What to work on »
Below are the entries. Print only the lines starting at the one with "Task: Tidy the" and ending at the one with "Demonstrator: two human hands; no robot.", exactly, with no pictures.

── Source data

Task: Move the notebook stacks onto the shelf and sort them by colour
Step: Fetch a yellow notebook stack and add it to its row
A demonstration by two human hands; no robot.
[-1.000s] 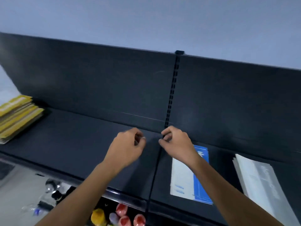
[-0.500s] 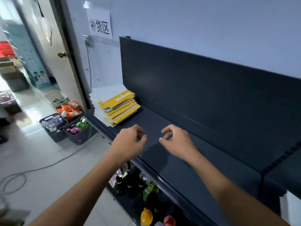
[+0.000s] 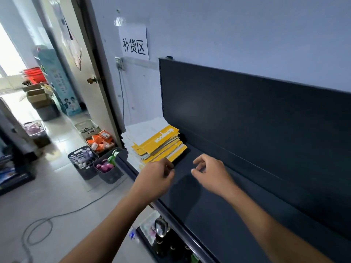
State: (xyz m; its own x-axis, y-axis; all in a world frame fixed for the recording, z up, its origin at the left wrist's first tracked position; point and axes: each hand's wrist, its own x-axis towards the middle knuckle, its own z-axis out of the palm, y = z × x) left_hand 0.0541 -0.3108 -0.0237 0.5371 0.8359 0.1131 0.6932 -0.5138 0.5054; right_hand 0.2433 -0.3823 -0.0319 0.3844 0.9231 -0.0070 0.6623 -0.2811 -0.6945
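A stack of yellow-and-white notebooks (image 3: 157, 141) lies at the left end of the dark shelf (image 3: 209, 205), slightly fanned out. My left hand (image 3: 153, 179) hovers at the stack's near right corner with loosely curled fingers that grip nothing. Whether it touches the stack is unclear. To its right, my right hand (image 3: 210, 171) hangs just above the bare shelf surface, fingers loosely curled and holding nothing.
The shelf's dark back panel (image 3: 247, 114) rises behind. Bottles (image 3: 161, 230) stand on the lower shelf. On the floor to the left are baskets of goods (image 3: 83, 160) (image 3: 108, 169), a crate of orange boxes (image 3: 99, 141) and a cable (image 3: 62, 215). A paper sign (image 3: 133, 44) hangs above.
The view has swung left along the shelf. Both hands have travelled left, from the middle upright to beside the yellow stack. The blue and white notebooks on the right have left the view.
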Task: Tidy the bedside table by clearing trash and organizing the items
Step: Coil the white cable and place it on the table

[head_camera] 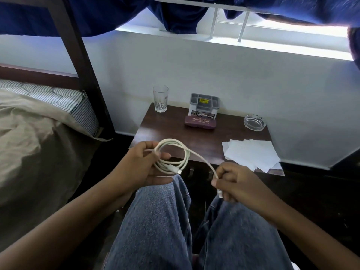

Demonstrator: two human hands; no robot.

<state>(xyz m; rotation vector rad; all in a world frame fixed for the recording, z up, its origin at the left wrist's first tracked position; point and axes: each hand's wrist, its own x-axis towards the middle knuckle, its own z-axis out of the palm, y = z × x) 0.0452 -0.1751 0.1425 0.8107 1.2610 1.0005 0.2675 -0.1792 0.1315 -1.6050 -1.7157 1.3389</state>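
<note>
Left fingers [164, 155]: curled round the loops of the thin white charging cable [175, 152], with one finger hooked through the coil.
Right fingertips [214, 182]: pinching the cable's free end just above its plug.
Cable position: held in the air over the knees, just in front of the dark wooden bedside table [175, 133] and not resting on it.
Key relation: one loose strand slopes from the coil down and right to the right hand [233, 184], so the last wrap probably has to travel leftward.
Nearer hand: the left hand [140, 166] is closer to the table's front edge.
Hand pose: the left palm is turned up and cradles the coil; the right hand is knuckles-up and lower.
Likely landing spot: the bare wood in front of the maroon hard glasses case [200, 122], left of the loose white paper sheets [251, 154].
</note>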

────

Answer for this exercise »
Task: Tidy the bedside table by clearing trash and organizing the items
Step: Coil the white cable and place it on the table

[head_camera] 

Demonstrator: two human hands; no robot.

This answer requires no additional content.